Statistics Theory L3 = Experimental D Flashcards
Experimental design equation?
Experimental design = design structure + treatment structure + randomization
In environmental science studies, because we’re not designing a study in a carefully-controlled environment, what difficulties could arise? (3)
- Identifying the target population (statistical population), or matching the true statistical population to the intended statistical population.
- Using randomisation (assigning treatments to experimental units/random sampling).
- Using control or comparison areas or units.
Because we deal with a “treatment” (intervention/impact) that we can’t always control/manipulate, what consequences arise? (2)
- Might include long or broad time or spatial scales.
- Therefore, our only practical approach is to use observational studies (go to lesson 5).
To begin, do we have a clear definition/delineation of the target population?
No.
Why do we need a clear definition/delineation of the target population? (2)
It allows us to:
- Make easier decisions about the study design & sampling protocols.
- Easily apply results appropriately to the population of interest (intended popoulation).
Thing to note on Experimental designs?
There are various study types and the design of each study type will determine the inferences one can make from resulting the data.
Classification scheme/Classifications of research studies? (2)
- Studies of controlled events.
- Studies of uncontrolled events.
Types of Studies of controlled events? (3)
- Replicated experiments.
- Unreplicated experiments.
- Sampling for modelling (mu, beta, etc).
Types of Studies of uncontrolled events? (2)
- Perturbation (Intervention analysis - EIA).
- No perturbation.
Kinds of No perturbation studies? (2)
- Restricted domain of study (eg, particular age group).

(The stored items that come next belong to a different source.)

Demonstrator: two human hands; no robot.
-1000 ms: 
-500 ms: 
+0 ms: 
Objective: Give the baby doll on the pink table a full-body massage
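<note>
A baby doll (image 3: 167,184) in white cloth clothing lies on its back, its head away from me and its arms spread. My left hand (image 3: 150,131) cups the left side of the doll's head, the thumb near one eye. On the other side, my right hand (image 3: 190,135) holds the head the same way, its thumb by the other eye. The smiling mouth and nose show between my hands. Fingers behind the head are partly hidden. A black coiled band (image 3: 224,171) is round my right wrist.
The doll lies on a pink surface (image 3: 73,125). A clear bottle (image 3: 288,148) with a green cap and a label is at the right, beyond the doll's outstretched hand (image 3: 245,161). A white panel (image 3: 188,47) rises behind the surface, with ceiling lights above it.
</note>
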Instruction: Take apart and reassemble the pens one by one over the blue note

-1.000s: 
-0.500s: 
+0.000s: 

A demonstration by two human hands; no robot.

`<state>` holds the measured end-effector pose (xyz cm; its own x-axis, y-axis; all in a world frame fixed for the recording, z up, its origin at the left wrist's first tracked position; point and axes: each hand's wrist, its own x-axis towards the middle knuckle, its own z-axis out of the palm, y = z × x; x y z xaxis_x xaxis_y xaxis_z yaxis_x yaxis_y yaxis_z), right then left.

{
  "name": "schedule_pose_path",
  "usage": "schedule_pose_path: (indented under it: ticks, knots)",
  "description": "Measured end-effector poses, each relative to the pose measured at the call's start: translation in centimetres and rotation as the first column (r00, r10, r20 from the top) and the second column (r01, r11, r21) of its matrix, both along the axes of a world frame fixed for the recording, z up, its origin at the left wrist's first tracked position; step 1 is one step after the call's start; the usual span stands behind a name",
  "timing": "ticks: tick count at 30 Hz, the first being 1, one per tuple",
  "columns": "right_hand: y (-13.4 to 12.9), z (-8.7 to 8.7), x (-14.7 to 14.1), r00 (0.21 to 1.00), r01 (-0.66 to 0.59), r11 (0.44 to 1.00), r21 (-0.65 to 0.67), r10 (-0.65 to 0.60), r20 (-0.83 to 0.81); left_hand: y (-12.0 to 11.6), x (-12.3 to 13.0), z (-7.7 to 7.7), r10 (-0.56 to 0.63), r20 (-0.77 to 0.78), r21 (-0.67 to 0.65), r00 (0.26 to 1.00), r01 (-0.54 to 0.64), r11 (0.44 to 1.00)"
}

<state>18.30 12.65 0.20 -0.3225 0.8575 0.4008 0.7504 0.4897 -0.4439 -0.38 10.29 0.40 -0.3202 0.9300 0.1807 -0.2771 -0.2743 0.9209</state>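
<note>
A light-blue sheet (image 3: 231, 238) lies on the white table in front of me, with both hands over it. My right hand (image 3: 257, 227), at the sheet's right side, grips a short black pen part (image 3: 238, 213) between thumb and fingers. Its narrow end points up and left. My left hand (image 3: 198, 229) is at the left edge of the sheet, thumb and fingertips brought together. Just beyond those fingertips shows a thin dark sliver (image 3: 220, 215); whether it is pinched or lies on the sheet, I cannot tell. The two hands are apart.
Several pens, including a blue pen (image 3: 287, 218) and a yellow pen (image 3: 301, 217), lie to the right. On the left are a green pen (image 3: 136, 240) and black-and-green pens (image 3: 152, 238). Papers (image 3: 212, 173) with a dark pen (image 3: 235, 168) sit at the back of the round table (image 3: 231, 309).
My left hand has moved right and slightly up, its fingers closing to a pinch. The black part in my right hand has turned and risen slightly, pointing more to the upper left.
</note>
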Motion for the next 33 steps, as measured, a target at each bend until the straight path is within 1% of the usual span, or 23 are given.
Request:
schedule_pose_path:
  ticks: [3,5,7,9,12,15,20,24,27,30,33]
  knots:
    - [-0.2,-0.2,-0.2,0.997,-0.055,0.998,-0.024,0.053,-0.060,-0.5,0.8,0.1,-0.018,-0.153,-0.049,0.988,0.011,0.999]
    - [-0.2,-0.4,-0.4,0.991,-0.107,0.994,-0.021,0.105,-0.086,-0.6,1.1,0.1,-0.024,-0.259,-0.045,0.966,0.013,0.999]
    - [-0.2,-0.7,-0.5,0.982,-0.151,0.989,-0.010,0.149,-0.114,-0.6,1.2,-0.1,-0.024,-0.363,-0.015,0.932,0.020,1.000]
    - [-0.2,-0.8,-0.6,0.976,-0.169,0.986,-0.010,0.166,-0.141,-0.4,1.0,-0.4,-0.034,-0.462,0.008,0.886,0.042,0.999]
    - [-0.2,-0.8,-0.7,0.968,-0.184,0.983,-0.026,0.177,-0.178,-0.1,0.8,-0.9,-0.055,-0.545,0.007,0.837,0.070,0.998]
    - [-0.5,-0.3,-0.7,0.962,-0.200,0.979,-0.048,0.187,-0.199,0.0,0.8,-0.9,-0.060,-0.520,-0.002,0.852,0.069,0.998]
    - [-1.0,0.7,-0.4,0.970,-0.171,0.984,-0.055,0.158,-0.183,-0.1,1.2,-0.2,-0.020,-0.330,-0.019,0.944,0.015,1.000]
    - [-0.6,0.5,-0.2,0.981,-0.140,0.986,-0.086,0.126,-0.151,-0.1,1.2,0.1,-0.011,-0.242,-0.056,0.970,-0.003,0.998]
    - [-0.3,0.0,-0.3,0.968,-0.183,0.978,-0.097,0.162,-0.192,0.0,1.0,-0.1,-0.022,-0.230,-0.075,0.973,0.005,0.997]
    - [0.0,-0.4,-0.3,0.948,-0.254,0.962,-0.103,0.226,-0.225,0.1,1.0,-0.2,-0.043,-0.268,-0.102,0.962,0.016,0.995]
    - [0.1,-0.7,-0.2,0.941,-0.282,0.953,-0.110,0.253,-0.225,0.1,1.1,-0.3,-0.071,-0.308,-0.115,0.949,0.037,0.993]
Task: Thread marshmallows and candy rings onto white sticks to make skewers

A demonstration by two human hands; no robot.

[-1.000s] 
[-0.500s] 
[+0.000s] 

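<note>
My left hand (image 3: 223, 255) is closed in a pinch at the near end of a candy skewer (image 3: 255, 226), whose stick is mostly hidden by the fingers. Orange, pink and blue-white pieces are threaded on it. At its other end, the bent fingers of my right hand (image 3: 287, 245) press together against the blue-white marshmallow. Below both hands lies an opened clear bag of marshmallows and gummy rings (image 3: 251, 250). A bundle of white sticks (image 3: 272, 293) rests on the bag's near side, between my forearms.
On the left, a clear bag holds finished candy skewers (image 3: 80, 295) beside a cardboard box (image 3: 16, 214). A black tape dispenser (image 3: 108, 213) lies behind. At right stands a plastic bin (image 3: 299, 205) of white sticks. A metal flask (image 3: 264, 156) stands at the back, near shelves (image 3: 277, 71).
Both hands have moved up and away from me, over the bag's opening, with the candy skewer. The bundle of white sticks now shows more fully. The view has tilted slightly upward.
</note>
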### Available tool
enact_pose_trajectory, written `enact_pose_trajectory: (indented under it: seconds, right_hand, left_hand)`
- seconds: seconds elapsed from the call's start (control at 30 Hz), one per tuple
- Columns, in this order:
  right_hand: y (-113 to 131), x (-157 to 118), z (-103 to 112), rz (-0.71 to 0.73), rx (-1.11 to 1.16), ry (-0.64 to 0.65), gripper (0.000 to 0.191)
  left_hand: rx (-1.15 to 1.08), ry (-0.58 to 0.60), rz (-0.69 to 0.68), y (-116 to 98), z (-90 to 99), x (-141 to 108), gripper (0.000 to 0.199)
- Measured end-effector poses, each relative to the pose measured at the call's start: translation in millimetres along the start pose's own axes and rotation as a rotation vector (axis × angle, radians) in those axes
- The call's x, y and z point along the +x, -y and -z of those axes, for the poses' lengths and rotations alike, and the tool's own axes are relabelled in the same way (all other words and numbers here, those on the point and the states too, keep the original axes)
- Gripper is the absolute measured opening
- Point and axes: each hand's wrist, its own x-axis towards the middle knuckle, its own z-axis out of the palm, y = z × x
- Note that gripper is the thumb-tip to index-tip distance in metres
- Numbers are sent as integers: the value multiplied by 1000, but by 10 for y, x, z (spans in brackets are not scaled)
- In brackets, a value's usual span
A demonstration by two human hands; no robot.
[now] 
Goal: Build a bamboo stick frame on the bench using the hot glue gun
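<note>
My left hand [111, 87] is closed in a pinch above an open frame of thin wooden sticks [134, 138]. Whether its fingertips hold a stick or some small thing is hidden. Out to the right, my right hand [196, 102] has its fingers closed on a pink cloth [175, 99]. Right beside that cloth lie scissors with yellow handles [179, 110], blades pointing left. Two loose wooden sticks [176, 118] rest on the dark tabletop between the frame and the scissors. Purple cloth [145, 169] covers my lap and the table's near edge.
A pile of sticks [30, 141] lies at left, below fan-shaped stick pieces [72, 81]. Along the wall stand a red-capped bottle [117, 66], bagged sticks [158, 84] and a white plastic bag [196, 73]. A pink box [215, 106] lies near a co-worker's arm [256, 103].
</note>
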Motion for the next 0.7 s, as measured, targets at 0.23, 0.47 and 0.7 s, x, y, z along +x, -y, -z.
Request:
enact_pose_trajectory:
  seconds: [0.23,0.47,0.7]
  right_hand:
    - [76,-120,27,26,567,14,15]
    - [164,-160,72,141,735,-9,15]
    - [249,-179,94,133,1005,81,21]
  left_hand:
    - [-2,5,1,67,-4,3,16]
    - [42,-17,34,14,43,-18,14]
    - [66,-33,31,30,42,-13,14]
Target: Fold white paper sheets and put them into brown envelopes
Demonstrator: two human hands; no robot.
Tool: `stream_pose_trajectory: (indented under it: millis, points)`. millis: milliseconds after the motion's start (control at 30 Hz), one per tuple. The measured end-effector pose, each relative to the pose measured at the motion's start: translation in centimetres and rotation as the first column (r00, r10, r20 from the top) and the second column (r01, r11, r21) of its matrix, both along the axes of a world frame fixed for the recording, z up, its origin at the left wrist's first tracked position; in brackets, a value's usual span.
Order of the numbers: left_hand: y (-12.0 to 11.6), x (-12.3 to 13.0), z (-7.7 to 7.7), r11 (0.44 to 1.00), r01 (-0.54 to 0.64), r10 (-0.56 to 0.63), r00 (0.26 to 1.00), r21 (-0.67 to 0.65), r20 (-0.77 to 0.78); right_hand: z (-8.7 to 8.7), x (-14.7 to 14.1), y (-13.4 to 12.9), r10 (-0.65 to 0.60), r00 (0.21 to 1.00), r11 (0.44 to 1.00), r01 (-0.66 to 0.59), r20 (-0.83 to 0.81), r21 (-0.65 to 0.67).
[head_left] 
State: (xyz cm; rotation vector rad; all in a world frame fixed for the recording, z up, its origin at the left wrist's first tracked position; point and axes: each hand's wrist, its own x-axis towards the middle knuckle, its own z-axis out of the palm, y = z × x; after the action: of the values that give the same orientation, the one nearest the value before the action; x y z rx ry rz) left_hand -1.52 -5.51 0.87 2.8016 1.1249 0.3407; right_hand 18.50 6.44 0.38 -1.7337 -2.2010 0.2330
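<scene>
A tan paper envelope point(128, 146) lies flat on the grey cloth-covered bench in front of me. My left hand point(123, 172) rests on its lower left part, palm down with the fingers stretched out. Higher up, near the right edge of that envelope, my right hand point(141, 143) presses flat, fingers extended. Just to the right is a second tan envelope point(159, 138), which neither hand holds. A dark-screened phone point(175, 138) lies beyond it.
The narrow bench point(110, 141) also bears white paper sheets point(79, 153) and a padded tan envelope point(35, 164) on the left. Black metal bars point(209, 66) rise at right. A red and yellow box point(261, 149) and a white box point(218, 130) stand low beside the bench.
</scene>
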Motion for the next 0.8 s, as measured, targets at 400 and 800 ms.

- Sample over the entire domain of interest (complete population).
Philosophies for conducting research & making inferences? (3)
- Design-based/Data-based analysis.
- Model-based analysis.
- The two philosophies can be mixed, and rely on both approaches.
Design-based/Data-based analysis attributes? (2)
- Inferences are justified by the design of the study & the data collected.
- Inferences are dependent on several things.
What are the inferences of Design-based/Data-based analysis dependent on? (3)
- Appropriate y-variable.
- Methods to measure variables.
- A design protocol for sampling of the experimental set-up.
Model-based analysis attributes? (2)
- Rely on statistical models to make conclusions (eg, study of survival of cancer patients).
- Assumes that a valid inference depends on upholding model assumptions.
Even though we’ve already encountered tools such as randomisation, replication & control, how do we increase precision when dealing with limited replicates/absence of sufficient replication? (2)
- Blocking.
- Analysis of covariance (ANCOVA).
Blocking?
= randomly allocating treatments within homogenous groups (eg, sex).
Blocking attribute?
Is a categorical variable.
Analysis of covariance?
= includes covariates that might have an effect on the relationship of interest (eg, age in drug-cancer experiment).
Analysis of covarince attribute?
Is a continuous variable.
What is the goal of these additional methods, blocking & ANCOVA?
To help reduce the variability of the study.
Practical considerations? (7)
- Area of interest?
- Time of interest?
- Species/System of interest?
- Potential confounding/disturbing variables?
- Enough time to conduct the study?
- Budget?
- Magnitude of the anticipated effect?
Area of interest?
= what is the target/statistical population?
Time of interest?
= will it occur during day or night? different seasons? >1 year?
Species/System of interest?
= is it good for answering your question/solving the problem you want to solve?